You see, what made these people special, what made me feel special, wasn't how well they did their jobs. I know what should be most important is that they played their part in saving my life, but it's just not. What still to this day makes me smile every time I remember that week is that people I barely know and will never know, people who aren't friends or coworkers or people who need or want anything from me, those people held on to me.

Not tightly, and not for very long. But for that tiny insignificant moment, those gentle tugs were anchors pulling me back to life and love and light and the joy of living and loving and lighting. Ok, so lighting doesn't work that well here, but still, you get the picture. They held on.

So now, I hold on to them. Not tightly, and not for very long. It's been almost a year since I've seen any of them. I didn't take them candy or coffee or chocolate or flowers-that-start-with-c. Chrysanthemums? Seriously, is that how you spell it? Are those even gift flowers? Whatever, look, the point is, it's not about being thankful or polite or trying to turn it into something it's not. It's about holding on, just a little bit, just enough.

Kaitlin held my hand when I needed it most. I've never forgotten that; I hope that I never will. She's an incredible woman. She has a passion for what she does and the people she does it for. She lights up a room. When she smiles, it's somehow even brighter. But the thing about her that I pray I will never forget is her hand holding mine.
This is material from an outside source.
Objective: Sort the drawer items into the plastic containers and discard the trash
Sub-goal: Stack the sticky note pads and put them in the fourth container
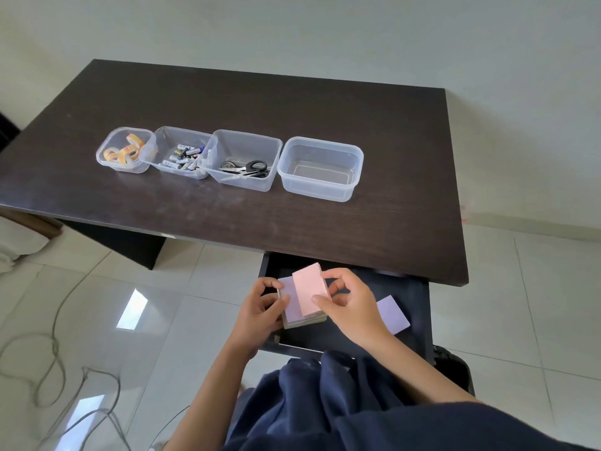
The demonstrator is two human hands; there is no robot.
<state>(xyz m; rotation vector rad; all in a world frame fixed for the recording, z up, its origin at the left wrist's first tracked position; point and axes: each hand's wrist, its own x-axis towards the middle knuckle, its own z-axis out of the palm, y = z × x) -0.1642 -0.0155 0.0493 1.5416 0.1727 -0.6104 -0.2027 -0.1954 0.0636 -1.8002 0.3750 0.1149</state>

When someone holds on to you, even lightly, even for a moment, it's impossible to deny, at least for that second, that you're a Real Good Thing. So yeah, I'll go back to that hospital. I'll go even if I don't want to, even if I don't see anyone I recognize. I'll go because I might see someone I know, and they deserve to be held on to, just a tiny bit, for just a little while.

It's why I bothered to write this down. I want to hold on to you, just a tiny bit, for just a little while.

Because you, my friend-in-passing, my momentary acquaintance, are a Real Good Thing.